Bayesian networks and criminal defense

By Kristopher A. Nelson
in July 2011

600 words / 3 min.
Tweet Share
I have begun to consider the utility of formal methods of evidential evidence mapping. Even without deep mathematical knowledge, the formulas are useful in any presentation of statistics in a courtroom, and can help avoid common reasoning fallacies (like the “prosecutor’s fallacy”).


Please note that this post is from 2011. Evaluate with care and in light of later events.

A simple Bayesian network
Image via Wikipedia

I have begun to consider the utility of formal methods of evidential evidence mapping. David Lagnado has presented Bayesian methodologies to us here in Vienna for the last week. Such an approach tends to be math-intensive in its quantitative form, but is powerful as well in its graphical, non-mathematic form. It is reminiscent of Wigmore’s early 20th century graphical approach to mapping evidence, but is in many respects less complex and more powerful. Additionally, even without deep mathematical knowledge, the formulas are useful in any presentation of statistics in a courtroom, and can help avoid common reasoning fallacies (like the “prosecutor’s fallacy“).

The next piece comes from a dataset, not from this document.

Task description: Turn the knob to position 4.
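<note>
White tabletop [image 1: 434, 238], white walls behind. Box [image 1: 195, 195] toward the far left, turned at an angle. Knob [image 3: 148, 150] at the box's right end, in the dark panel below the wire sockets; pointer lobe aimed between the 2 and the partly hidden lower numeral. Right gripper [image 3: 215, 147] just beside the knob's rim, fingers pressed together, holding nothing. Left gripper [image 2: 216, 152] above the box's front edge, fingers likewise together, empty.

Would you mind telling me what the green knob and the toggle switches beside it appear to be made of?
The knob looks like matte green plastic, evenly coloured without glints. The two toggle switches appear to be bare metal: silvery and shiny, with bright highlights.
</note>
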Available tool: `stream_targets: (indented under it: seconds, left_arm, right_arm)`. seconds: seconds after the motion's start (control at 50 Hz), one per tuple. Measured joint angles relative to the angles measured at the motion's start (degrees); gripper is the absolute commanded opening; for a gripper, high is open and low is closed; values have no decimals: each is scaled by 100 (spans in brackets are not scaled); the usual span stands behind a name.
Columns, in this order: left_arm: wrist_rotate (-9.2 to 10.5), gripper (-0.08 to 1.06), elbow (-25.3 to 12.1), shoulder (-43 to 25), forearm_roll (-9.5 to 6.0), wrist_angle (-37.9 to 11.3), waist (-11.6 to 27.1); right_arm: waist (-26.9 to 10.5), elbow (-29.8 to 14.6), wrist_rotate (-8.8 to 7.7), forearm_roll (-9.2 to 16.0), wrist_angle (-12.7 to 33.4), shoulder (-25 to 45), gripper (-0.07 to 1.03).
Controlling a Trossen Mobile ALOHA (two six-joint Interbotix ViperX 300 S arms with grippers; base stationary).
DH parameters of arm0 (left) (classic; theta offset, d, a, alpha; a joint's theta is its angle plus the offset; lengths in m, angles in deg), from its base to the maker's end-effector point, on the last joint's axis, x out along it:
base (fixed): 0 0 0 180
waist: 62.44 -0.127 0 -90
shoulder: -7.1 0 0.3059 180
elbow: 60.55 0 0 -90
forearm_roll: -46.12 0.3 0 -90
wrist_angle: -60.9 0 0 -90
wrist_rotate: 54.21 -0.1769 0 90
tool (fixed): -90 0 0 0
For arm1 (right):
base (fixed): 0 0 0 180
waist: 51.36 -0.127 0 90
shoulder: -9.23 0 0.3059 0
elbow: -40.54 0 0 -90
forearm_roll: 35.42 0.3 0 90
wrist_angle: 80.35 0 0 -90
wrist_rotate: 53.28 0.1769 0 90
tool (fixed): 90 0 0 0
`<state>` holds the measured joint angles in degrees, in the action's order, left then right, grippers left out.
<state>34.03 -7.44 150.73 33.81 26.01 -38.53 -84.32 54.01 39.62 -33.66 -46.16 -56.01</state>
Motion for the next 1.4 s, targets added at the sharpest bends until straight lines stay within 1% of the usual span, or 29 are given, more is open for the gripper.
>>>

Whether people actually think in Bayesian terms is unclear. What is more clear is that Bayesian tools help lay bare some of the heuristic shortcuts people take when dealing with complex evidence (such as in legal cases). We tend, for example, to over-value high-probability evidence by conflating, say, a fingerprint match with guilt, rather than considering alternative hypothesis (the fingerprint is a match, but was deposited at a different time). We also tend to completely ignore low probability evidence, collapse variables and possibilities into singular possibilities, leave out weak links, and downplay absent information entirely. All of this is critical knowledge for any trial attorney to keep in mind, especially when dealing with jurors.

Just always remember that evidence is “irreducibly contextual,” in the words of Hasok Chang. We simply cannot control all the variables, or even imagine all the variables. Failing to be aware of this leads to many of the logical fallacies that Lagnado discussed when explaining Bayesian approaches to evidence, since many problems emerge if one fails to take this into account (whether that’s in the public health context, a legal case, or when deciding on the best cafe in Vienna). This means that however effective your Bayesian map may be, it’s easy to leave out key aspects. Do not assume your map is complete.

Relatedly, Bayesian networking–especially when one expects to actually calculate anything, rather than simply graphing–are deeply dependent on the “priors.” Priors represent the probability of an event occurring, and generally reflect subjective assessments of experts.

In a sense, needing priors simply pushes back complex and subjective calculations further, and this is a major criticism of the approach. How does one calculate how many people smother their children in the U.K. each year (a necessary prior in calculating aspects of the Sally Clark case). Lagnado has emphasized that, while a key problem, the proper Bayesian approach is to lay these subjective factors bare, and to focus not on concealing them, but rather on agreeing on shared assumptions. Bayesian calculations do not show “the truth,” but rather a mathematical truth based on shared assumptions.

Certainly Bayesian approaches have problems, but I would encourage considering the situations in which they may prove helpful, rather than focusing on attacking the approaches key problems. Systematizing decision-making may be flawed–certainly we cannot simply replace the jury with a Bayesian calculator–but thinking through  a complex web of evidence in Bayesian terms provides critical insights, and in some cases fundamental and powerful truths.

In short, I would highly recommend that any criminal defense attorney consider investigating both the mapping techniques and the basic statistics of Bayesian networks.